Inist-CNRS/node-sphinxapi

BUG:can't search utf8 string ( and can't display correct utf8 encoding result)

olddog opened this issue · 9 comments

When i query '测试' or other string。。。example: 'ふじこ' 。。node-sphinxapi display some error.Whether it not support the search for utf8 encoding string
btw: it do not display correctly results ( utf8 encoding)

the code 1:
var SphinxClient = require ("./node-sphinxapi/lib/sphinxapi.js"),
assert = require('assert');

var cl = new SphinxClient();
cl.SetServer('127.0.0.1', 9312);
cl.Query('忍者', 'xml', function(err, res) { 
      console.log(err, res);
});

I put 'console' in sphinxapi.js (line: 456)

    console.log(err).
            console.log(response).
    console.log(response.toString('utf8')).

the result is:
[Error: searchd error: invalid weight count -1914142587 (should be in 0..256 range)]
null

e:\node-sphinxapi\lib\sphinxapi.js:459
                var max_ = response.length
                 ^
TypeError: Cannot read property 'length' of null
    at E:\project\root\apps\app\minefield\gl\node-sphinxapi\lib\sphinxapi.js:459:22
    at Socket.<anonymous> (E:\project\root\apps\app\minefield\gl\node-sphinxapi\lib\sphinxapi.js:183:7)
    at Socket.emit (events.js:67:17)
    at TCP.onread (net.js:377:14)

the code 2:
var SphinxClient = require ("./node-sphinxapi/lib/sphinxapi.js"),
assert = require('assert');

var cl = new SphinxClient();
cl.SetServer('127.0.0.1', 9312);
cl.Query('loli', 'xml', function(err, res) { 
        console.log(err, res);
});

result is :
null [ { error: '',
warning: '',
status: [ 0 ],
fields: [ 'name' ],
attrs: [ [Object], [Object] ],
matches: [ [Object] ],
total: 1,
total_found: 1,
time: 0.001,
words: [ [Object] ] } ]
I put 'console' in sphinxapi.js (line: 456)
console.log(err).
console.log(response).
console.log(response.toString('utf8')).
its display some data like:
null
<Buffer 00 00 00 00 00 00 00 01 00 00 00 04 6e 61 6d 65 00 00 00 02 00 00 ...>
loli忍者 .......

touv commented

thanks for the issue. I just changed the calculation of the size of strings.
I think the problem was there.
Can you try and tell me if the problem is solved for you.

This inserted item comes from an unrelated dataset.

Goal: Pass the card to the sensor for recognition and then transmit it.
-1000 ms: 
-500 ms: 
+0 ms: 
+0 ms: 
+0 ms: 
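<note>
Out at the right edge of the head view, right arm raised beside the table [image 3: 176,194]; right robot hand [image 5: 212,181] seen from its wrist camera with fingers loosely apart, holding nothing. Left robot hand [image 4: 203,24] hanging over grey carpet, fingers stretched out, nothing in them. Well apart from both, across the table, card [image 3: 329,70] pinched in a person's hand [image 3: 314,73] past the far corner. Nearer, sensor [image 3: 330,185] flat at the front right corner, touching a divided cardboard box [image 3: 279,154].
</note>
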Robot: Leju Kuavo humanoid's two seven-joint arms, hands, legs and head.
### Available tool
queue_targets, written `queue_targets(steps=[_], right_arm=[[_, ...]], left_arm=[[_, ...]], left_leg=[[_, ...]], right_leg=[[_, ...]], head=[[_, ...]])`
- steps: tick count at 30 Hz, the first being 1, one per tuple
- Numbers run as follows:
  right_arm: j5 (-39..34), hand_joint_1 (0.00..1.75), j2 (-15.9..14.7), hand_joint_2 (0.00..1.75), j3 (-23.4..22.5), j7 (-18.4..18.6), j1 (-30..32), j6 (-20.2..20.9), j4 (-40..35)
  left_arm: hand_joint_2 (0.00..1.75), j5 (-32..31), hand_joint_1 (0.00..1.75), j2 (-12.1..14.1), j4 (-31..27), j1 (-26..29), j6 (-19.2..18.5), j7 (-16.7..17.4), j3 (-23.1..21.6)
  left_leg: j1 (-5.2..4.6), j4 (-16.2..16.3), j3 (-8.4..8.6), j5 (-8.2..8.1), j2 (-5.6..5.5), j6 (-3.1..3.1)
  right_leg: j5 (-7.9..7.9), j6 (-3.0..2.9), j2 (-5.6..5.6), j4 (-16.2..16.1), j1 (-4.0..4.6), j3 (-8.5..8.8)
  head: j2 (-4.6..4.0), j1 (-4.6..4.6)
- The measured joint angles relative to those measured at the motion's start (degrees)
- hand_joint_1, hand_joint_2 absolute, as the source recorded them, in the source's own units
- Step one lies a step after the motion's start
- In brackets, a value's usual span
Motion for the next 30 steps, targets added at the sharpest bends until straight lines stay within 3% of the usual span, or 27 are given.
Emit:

I have tested, it should return the data, but did not return any data.
Thank you.

touv commented

This behavior is it expected ? Can I close the issue ?

I mean.Although there is no error display, but the data returned is empty. . .It stands to reason there should have some content returned

touv commented

I'm not used to working with utf8 string and sphinx.
And I don't really know how Sphinx should be reacting

So, I build my own example,

I inserted some misc UTF-8 content in test's table (cf. /usr/share/doc/sphinxsearch/example-conf/example.sql) :

REPLACE INTO test.documents ( id, group_id, group_id2, date_added, title, content ) VALUES
    ( 2, 1, 6, NOW(), 'utf8 test', 'xxx 测试测试 yyyy' ),
    ( 3, 2, 7, NOW(), 'utf8 sample 1', 'yyy ふじこ yyy ' ),
    ( 5, 2, 8, NOW(), 'utf8 sample 2', 'zzz 测试 zzzz' );

After indexing, I have :

$ usr/bin/search utf8
Sphinx 2.0.4-id64-release (r3135)
Copyright (c) 2001-2012, Andrew Aksyonoff
Copyright (c) 2008-2012, Sphinx Technologies Inc (http://sphinxsearch.com)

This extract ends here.